Activity: Beneath this instruction is a listing; print exactly the lines in it starting at the line that contains "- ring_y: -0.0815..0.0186" and going through the line that contains "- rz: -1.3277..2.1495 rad".

Excerpted data:

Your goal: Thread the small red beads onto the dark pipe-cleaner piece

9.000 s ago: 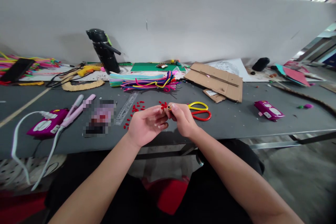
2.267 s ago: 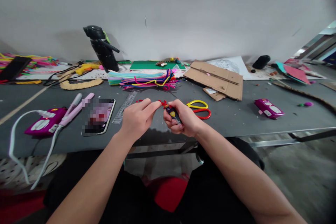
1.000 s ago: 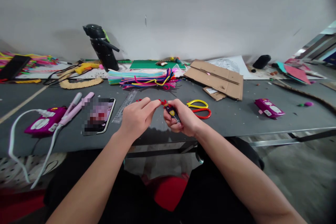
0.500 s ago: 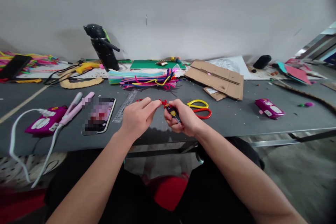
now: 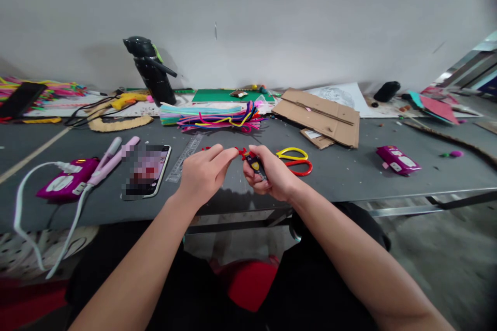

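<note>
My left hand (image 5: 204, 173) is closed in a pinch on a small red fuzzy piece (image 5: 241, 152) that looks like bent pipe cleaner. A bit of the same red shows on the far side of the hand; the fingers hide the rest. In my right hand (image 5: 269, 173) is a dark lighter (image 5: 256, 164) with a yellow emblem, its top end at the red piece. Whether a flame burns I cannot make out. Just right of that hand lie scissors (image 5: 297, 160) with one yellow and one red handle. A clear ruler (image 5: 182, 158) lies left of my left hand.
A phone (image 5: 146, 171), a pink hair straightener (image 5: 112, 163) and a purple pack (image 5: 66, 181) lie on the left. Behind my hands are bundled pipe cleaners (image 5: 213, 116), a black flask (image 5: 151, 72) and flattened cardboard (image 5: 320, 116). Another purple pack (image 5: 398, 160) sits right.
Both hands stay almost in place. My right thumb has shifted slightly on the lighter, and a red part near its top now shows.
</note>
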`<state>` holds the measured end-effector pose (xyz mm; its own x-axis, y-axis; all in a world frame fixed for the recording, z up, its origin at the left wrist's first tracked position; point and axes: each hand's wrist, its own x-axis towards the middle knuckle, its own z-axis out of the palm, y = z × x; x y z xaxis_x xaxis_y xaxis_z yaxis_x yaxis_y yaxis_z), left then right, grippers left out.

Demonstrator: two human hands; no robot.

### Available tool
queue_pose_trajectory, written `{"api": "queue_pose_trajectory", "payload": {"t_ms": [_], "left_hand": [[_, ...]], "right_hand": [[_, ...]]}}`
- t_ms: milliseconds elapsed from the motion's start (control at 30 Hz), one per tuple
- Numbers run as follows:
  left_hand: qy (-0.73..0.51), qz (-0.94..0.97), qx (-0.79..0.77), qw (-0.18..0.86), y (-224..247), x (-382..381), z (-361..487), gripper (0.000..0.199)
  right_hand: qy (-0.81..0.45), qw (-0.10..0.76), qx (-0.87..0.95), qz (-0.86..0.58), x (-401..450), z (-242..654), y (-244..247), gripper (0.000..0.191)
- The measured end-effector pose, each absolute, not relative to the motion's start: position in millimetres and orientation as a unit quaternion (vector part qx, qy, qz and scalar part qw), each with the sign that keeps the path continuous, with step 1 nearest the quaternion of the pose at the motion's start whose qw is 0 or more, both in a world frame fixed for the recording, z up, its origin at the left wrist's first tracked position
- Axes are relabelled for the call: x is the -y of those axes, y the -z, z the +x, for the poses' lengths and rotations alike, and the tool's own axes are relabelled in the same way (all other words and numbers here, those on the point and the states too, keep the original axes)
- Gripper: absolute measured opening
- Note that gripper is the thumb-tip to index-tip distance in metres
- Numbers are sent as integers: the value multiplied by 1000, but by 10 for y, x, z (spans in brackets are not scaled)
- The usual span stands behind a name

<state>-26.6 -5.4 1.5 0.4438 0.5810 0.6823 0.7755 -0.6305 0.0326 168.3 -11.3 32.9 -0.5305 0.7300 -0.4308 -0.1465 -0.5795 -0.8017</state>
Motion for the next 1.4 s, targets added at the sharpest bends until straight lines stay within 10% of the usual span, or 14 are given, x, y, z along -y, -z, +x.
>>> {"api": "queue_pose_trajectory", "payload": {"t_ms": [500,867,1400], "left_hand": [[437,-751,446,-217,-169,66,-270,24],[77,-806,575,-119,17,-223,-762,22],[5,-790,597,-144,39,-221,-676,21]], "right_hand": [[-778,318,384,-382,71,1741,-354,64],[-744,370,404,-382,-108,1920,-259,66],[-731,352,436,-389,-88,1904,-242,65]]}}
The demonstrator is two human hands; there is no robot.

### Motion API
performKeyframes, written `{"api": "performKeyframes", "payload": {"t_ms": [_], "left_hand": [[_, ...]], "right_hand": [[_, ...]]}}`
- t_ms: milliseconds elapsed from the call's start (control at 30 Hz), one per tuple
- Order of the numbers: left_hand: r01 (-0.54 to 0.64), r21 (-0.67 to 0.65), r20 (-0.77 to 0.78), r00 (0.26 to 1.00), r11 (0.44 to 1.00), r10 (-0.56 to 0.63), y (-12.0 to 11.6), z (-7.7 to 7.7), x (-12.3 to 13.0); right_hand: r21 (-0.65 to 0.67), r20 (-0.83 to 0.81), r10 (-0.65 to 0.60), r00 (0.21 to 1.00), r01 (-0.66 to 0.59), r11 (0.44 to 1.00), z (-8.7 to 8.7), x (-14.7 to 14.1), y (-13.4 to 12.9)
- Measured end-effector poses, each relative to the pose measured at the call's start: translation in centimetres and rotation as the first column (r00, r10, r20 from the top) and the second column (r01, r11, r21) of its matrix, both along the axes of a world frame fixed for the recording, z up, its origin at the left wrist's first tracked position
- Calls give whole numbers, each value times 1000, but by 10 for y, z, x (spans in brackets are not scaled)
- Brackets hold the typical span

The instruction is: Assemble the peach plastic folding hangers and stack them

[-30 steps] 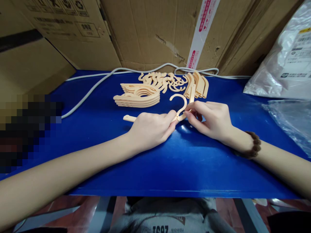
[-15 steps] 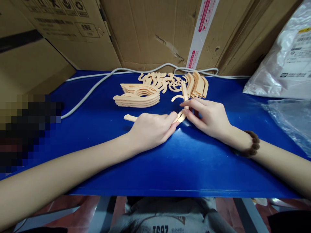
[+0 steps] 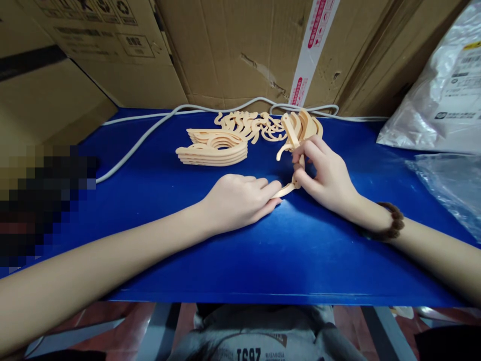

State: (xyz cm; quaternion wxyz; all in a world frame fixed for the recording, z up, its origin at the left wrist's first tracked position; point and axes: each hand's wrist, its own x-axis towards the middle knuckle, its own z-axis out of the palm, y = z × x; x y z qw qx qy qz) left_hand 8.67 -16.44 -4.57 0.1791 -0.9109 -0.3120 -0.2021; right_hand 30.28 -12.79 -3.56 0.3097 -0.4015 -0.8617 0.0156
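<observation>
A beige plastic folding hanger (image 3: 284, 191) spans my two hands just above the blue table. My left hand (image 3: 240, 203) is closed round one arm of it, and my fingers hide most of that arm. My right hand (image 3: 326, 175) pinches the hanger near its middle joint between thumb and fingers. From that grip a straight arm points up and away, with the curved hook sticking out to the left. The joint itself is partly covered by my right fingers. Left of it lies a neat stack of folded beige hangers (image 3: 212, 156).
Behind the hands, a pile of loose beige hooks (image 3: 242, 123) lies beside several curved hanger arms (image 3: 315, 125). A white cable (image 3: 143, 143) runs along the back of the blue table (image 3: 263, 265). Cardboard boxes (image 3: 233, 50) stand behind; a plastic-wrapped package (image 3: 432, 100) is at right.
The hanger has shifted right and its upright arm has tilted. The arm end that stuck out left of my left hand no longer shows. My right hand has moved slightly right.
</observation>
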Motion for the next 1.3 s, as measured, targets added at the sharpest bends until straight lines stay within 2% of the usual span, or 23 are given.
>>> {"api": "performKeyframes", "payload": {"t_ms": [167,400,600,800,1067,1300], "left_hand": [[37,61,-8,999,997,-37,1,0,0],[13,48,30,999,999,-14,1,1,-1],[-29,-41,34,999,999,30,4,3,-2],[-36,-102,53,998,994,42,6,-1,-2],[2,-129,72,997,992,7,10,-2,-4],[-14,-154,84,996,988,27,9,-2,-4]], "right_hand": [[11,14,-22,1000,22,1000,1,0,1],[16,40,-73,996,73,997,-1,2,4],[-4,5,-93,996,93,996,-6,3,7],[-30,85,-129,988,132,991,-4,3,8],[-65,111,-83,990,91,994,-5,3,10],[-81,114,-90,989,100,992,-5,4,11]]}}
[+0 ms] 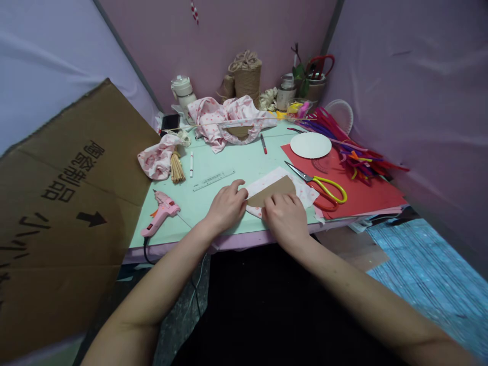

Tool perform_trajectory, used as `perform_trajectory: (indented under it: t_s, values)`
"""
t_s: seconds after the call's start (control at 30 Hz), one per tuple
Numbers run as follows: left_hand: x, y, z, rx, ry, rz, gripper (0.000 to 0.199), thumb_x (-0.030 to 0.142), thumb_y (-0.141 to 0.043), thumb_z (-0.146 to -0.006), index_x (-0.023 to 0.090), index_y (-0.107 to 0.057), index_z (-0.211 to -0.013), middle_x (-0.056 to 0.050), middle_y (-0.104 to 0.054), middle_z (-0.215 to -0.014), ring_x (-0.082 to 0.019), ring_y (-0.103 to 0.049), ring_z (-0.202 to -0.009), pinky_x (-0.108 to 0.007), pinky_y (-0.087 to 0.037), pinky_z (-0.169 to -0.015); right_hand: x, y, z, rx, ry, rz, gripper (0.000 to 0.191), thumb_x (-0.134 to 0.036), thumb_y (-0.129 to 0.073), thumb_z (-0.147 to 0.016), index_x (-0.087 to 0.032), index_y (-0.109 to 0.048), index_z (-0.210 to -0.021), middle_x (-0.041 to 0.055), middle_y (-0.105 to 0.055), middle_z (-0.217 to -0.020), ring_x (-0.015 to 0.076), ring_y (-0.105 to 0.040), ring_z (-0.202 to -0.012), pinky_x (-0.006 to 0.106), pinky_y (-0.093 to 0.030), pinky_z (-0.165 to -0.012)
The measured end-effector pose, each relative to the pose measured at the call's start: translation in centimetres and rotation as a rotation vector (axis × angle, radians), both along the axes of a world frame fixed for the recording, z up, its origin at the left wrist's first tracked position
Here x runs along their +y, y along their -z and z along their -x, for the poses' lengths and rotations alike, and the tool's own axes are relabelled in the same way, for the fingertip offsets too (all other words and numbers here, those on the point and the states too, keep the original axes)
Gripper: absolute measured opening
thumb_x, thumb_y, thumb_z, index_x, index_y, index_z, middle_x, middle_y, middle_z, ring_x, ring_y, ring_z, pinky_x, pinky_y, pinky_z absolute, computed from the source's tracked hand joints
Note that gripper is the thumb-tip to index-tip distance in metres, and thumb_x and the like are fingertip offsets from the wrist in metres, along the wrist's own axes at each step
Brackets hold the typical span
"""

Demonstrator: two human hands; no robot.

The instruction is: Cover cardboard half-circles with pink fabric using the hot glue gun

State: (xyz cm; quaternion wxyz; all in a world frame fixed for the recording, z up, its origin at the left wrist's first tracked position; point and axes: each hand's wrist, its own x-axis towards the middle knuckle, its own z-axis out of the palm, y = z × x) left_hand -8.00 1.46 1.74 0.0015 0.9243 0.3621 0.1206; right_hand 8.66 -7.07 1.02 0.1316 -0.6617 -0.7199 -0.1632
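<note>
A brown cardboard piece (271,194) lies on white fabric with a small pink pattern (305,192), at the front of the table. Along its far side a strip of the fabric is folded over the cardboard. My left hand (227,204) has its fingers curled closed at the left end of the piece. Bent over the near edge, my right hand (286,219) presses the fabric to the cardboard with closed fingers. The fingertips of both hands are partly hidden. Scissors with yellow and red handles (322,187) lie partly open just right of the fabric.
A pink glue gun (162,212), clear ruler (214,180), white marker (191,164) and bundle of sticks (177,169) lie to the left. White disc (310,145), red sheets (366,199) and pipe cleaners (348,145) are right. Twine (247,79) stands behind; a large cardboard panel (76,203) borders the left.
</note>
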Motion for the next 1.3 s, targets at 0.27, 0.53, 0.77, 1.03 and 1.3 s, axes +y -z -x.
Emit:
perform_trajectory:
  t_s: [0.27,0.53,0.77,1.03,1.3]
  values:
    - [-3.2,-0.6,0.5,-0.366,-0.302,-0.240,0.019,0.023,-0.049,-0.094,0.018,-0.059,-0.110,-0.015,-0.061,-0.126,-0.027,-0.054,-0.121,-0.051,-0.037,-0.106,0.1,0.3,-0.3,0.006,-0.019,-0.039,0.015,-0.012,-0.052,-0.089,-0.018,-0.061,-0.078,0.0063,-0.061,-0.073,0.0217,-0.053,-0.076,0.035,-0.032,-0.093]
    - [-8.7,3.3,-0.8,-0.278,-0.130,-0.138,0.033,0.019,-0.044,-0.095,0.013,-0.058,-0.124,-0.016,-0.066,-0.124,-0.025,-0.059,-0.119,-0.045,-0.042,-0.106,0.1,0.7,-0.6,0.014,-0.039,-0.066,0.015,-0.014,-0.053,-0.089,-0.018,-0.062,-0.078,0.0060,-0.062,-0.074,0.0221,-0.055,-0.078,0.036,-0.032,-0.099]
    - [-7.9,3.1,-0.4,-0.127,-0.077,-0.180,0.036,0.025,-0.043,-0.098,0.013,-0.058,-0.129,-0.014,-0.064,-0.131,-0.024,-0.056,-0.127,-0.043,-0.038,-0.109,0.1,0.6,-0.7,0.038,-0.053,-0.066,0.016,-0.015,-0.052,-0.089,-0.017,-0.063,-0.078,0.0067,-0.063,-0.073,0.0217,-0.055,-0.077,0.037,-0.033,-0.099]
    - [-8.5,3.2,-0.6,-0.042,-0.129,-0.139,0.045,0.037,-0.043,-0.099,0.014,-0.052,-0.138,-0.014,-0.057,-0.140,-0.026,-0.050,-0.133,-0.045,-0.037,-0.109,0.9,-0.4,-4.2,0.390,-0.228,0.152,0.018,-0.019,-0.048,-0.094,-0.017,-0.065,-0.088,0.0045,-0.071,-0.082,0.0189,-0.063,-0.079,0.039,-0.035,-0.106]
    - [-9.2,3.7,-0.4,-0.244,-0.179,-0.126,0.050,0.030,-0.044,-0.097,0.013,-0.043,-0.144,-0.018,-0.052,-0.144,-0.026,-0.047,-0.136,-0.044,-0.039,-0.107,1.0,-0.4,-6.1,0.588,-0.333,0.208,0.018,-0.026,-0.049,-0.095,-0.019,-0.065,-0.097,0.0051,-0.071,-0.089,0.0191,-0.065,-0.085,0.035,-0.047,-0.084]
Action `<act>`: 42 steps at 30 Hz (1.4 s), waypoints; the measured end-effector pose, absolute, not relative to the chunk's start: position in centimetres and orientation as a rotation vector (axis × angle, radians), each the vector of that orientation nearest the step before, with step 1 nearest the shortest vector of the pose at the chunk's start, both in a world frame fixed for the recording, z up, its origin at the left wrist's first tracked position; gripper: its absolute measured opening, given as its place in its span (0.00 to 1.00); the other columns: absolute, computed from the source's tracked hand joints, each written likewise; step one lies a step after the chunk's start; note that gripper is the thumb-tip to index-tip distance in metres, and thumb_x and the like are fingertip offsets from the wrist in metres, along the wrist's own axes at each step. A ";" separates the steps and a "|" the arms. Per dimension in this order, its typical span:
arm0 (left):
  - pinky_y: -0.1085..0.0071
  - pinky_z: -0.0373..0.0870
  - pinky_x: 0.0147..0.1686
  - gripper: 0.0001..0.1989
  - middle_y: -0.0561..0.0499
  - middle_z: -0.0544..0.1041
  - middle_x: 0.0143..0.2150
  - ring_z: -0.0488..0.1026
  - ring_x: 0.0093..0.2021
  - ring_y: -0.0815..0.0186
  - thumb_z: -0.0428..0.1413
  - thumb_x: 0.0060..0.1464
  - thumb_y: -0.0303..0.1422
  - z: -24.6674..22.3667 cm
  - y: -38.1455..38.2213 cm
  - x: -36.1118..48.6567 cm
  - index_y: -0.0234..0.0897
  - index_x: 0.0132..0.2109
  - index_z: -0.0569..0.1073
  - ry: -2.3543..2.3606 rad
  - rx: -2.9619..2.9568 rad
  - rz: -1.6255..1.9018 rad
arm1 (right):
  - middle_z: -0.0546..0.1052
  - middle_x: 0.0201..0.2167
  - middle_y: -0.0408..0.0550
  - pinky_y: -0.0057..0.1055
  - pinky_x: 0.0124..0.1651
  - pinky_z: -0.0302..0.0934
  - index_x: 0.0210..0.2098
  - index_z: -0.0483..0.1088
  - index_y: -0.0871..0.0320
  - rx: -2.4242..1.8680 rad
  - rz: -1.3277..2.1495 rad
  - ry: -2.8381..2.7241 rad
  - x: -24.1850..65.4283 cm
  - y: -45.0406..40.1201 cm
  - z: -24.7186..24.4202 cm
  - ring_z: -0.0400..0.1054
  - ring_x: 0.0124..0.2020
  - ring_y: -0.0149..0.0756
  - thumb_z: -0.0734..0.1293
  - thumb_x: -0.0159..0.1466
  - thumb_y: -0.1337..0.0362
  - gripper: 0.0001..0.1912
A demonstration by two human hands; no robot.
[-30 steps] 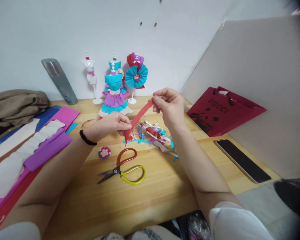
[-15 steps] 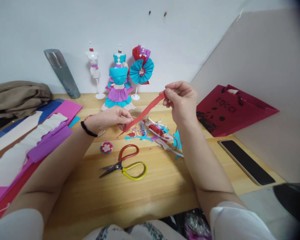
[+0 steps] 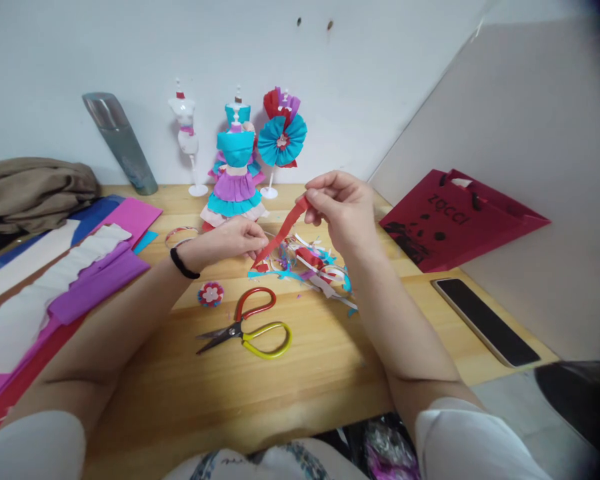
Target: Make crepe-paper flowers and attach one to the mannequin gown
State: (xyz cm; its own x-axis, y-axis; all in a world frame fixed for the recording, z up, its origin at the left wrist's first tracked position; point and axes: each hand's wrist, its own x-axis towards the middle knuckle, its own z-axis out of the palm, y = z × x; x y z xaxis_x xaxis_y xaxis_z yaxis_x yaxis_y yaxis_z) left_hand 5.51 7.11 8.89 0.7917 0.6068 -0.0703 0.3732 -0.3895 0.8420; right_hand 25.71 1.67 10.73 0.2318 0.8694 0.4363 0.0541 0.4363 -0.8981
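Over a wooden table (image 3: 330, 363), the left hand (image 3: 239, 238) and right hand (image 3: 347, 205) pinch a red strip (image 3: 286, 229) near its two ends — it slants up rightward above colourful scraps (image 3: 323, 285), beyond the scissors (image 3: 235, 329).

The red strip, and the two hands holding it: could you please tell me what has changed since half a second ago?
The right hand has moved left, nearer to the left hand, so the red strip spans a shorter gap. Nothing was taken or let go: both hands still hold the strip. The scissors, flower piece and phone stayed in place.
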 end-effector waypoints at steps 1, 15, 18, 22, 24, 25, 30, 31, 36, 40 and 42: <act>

Reply to the exercise:
  - ring_y: -0.0815..0.0186
  - thumb_z: -0.0428..0.1413
  - thumb_x: 0.0060..0.1464
  - thumb_y: -0.0303..0.1422
  - z: -24.6674..22.3667 cm
  - y: -38.1455..38.2213 cm
  - x: -36.1118..48.6567 cm
  - index_y: -0.0234..0.0897
  - index_x: 0.0132..0.2109
  - index_z: -0.0569..0.1073
  - ry: -2.3543..2.3606 rad
  - rx: -2.9619..2.9568 rad
  - rz: -1.6255..1.9018 rad
arm1 (right):
  - middle_z: -0.0546..0.1052
  - middle_x: 0.0201..0.2167
  - middle_y: -0.0408..0.0550
  - pinky_y: -0.0057..0.1055
  - pinky_x: 0.0124..0.1651
  - pinky_z: -0.0302..0.0934
  - index_x: 0.0210..0.2098
  - index_z: -0.0483..0.1088
  - index_y: -0.0871..0.0320
  - rx: -2.4242..1.8680 rad
  - rz: -1.3277..2.1495 rad

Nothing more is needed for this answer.